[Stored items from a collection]

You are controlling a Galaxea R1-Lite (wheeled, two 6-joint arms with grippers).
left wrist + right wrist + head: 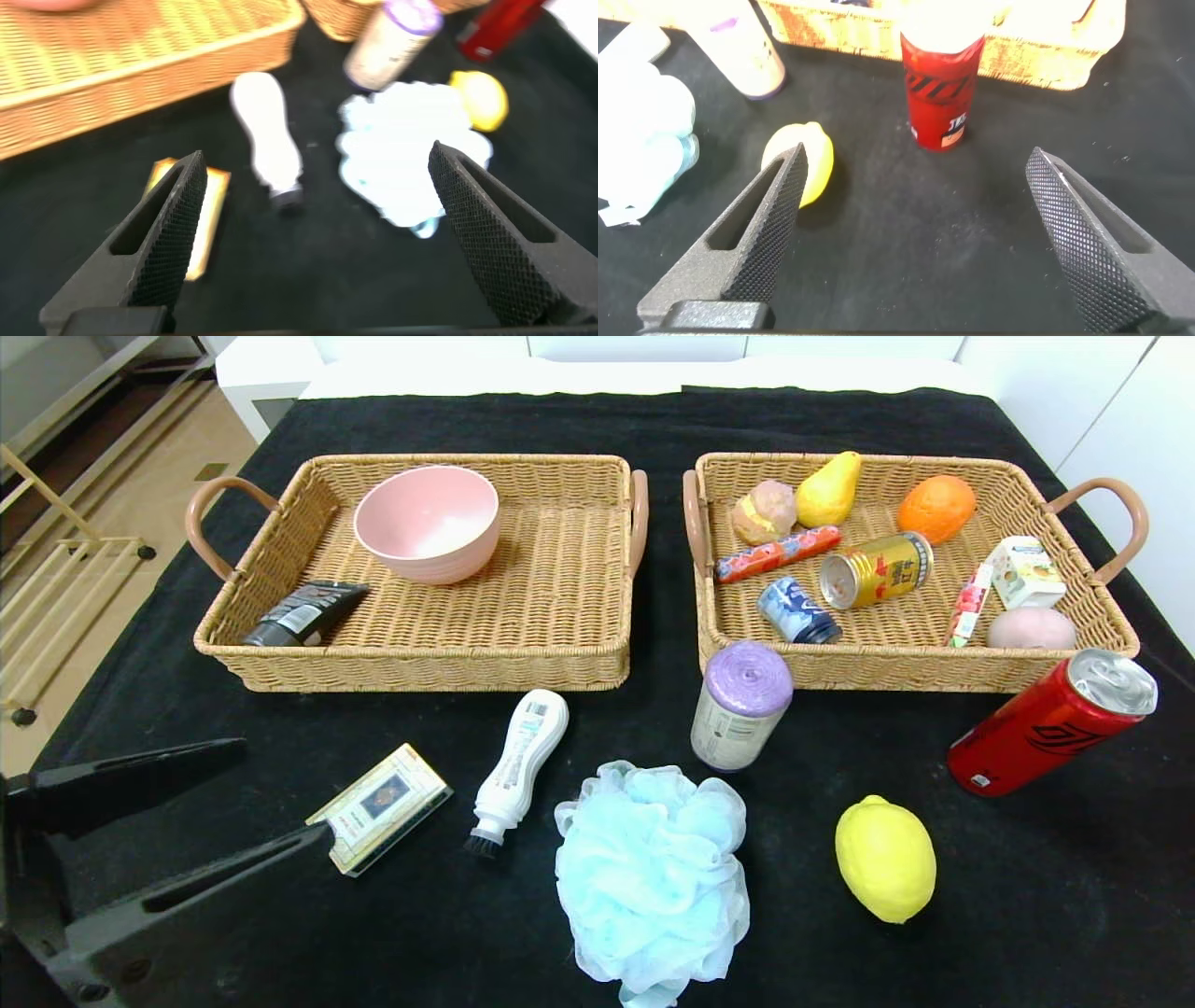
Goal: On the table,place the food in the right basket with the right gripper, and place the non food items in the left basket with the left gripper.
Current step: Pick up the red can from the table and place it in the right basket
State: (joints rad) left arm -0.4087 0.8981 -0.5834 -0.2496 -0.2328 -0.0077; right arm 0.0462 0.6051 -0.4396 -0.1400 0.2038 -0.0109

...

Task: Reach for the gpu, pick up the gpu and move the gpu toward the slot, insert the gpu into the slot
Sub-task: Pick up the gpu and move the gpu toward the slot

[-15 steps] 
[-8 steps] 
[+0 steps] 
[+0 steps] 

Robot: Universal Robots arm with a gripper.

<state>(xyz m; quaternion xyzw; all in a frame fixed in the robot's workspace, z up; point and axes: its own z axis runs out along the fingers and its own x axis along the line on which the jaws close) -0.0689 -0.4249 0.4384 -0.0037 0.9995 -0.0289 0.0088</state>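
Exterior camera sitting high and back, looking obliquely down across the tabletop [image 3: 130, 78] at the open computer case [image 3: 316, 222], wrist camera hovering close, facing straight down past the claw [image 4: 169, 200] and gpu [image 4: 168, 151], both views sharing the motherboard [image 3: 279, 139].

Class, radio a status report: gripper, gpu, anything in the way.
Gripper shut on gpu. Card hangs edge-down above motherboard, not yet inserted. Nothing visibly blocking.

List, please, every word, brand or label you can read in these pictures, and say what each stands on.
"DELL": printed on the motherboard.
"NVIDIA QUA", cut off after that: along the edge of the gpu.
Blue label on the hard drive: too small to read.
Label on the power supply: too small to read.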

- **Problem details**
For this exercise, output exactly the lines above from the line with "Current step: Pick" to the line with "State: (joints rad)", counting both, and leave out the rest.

- **Response**
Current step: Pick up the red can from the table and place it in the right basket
State: (joints rad) left arm -0.4087 0.8981 -0.5834 -0.2496 -0.2328 -0.0077; right arm 0.0462 0.6051 -0.4396 -0.1400 0.2038 -0.0109

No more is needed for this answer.